### WHAT YOU SHOULD DO:
Copy out the listing that follows exactly, dropping every picture.

· · · · · · ·

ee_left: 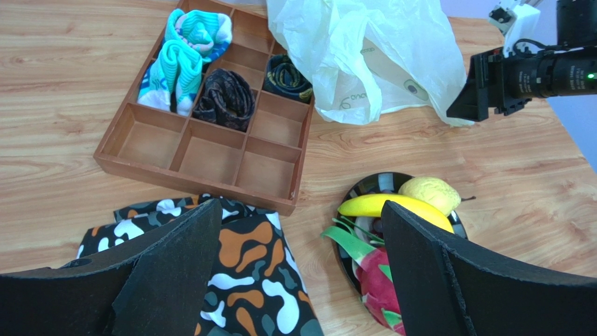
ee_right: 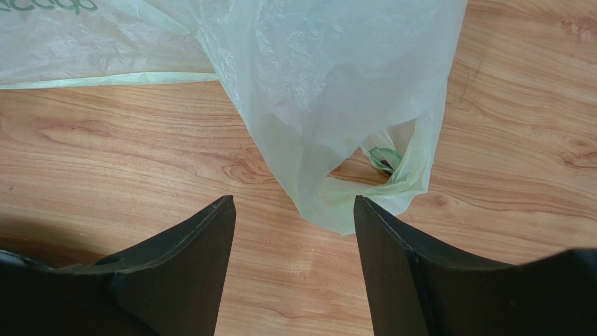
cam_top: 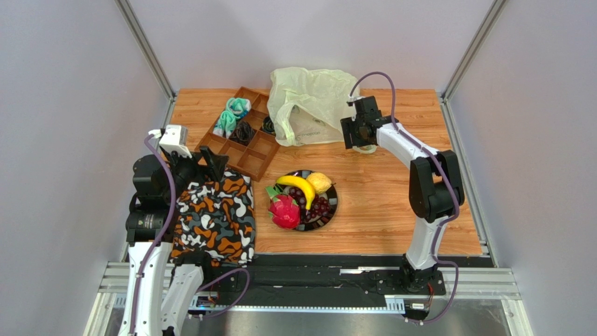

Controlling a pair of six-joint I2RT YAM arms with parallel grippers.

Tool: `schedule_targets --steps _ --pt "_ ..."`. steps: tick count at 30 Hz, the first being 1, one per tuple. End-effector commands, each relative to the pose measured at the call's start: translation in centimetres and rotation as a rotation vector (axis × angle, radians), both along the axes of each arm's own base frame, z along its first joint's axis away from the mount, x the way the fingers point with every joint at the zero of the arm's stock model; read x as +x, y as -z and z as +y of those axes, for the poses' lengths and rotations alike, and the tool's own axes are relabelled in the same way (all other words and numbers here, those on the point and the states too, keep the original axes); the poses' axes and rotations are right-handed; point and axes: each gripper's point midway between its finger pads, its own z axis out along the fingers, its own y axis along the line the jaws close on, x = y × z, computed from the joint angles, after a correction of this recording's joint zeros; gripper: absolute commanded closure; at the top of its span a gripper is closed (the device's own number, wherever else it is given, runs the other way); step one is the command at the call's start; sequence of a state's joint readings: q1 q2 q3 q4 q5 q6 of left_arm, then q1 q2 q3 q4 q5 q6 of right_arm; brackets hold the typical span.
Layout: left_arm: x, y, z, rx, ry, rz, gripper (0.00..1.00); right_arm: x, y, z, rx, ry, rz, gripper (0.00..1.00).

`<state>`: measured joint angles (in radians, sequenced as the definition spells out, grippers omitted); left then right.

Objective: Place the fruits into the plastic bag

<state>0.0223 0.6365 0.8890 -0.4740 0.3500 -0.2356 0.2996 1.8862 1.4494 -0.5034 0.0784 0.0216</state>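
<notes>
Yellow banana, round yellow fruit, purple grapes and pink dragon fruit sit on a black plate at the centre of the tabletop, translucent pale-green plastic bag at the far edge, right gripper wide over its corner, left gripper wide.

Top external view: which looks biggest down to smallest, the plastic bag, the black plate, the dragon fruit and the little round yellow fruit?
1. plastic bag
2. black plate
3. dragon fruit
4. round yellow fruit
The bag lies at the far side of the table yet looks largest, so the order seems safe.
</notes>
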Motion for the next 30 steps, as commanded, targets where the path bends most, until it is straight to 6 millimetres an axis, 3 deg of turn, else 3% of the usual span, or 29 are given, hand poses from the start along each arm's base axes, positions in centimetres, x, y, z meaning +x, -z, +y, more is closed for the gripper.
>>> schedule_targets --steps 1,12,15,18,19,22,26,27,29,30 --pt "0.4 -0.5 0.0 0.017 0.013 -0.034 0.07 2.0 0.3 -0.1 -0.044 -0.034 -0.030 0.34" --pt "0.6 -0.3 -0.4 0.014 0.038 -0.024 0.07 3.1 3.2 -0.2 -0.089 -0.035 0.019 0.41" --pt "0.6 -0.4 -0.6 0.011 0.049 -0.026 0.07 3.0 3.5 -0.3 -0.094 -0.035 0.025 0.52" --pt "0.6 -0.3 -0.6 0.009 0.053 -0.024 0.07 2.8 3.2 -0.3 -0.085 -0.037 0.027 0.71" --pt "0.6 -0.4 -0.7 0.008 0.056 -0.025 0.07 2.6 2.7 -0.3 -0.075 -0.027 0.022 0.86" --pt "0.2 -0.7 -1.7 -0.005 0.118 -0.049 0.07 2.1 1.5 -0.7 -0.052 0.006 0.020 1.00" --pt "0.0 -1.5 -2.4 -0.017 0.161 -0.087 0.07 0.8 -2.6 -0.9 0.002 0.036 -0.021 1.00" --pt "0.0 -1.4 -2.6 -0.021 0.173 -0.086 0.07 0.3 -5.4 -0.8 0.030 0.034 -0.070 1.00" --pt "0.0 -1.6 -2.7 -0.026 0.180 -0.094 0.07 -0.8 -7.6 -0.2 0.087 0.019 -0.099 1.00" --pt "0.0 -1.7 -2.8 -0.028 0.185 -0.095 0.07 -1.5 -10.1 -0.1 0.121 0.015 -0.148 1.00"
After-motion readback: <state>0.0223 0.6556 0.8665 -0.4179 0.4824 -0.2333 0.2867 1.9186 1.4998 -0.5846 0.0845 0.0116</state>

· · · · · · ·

### REPLY:
ee_left: 
ee_right: 
cam_top: 

Controlling a pair of six-joint I2RT YAM arms with parallel grippers.

Tool: `schedule_targets --steps _ --pt "_ ..."`. steps: tick count at 30 Hz, the first being 1, one per tuple. End-effector commands, each relative to the pose measured at the call's start: translation in centimetres and rotation as a rotation vector (axis × angle, radians), both along the axes of each arm's own base frame, z along its first joint's axis away from the mount, x the way the fingers point with every joint at the zero of the arm's stock model; read x as +x, y as -z and z as +y of those axes, for the poses' lengths and rotations alike, and the tool's own axes are relabelled in the same way (all other words and numbers here, those on the point and the states too, keep the original axes); the poses' axes and rotations are right-handed; point and axes: each gripper's point midway between its finger pads, its own z axis out along the fingers, its own y axis along the line the jaws close on, x = y × z, computed from the joint angles, after a correction of this recording's joint zeros; gripper: absolute commanded closure; at the top of its span a gripper is closed (the device's own number, wherever else it is given, runs the other way); step one is the command at the call's start; sequence of a state's joint readings: q1 q2 q3 q4 q5 q6 of left_arm, then q1 q2 q3 q4 q5 q6 of right_arm; brackets hold the typical span.
Layout: left_arm: x, y, z, rx, ry, rz, gripper (0.00..1.00); right_arm: x, y, z, rx, ry, rz, gripper (0.00..1.00).

`<state>`: measured joint angles (in radians, sequenced as the definition spells out, grippers omitted); left then right.

Objective: Place the fruits into the plastic bag

<state>0.0223 0.6365 0.8890 -0.4740 0.3500 -0.2356 0.2996 1.8862 1.4494 -0.5034 0.0784 0.0216</state>
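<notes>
Yellow banana, round yellow fruit, purple grapes and pink dragon fruit sit on a black plate at the centre of the tabletop, translucent pale-green plastic bag at the far edge, right gripper wide over its corner, left gripper wide.

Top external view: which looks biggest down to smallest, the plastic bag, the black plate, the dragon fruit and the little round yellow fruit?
1. plastic bag
2. black plate
3. dragon fruit
4. round yellow fruit
The bag lies at the far side of the table yet looks largest, so the order seems safe.
</notes>
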Motion for the next 30 steps, as commanded, targets where the path bends most, until it is straight to 6 millimetres an axis, 3 deg of turn, else 3% of the usual span, or 29 are given, hand poses from the start along each arm's base axes, positions in centimetres, x, y, z meaning +x, -z, +y, more is closed for the gripper.
>>> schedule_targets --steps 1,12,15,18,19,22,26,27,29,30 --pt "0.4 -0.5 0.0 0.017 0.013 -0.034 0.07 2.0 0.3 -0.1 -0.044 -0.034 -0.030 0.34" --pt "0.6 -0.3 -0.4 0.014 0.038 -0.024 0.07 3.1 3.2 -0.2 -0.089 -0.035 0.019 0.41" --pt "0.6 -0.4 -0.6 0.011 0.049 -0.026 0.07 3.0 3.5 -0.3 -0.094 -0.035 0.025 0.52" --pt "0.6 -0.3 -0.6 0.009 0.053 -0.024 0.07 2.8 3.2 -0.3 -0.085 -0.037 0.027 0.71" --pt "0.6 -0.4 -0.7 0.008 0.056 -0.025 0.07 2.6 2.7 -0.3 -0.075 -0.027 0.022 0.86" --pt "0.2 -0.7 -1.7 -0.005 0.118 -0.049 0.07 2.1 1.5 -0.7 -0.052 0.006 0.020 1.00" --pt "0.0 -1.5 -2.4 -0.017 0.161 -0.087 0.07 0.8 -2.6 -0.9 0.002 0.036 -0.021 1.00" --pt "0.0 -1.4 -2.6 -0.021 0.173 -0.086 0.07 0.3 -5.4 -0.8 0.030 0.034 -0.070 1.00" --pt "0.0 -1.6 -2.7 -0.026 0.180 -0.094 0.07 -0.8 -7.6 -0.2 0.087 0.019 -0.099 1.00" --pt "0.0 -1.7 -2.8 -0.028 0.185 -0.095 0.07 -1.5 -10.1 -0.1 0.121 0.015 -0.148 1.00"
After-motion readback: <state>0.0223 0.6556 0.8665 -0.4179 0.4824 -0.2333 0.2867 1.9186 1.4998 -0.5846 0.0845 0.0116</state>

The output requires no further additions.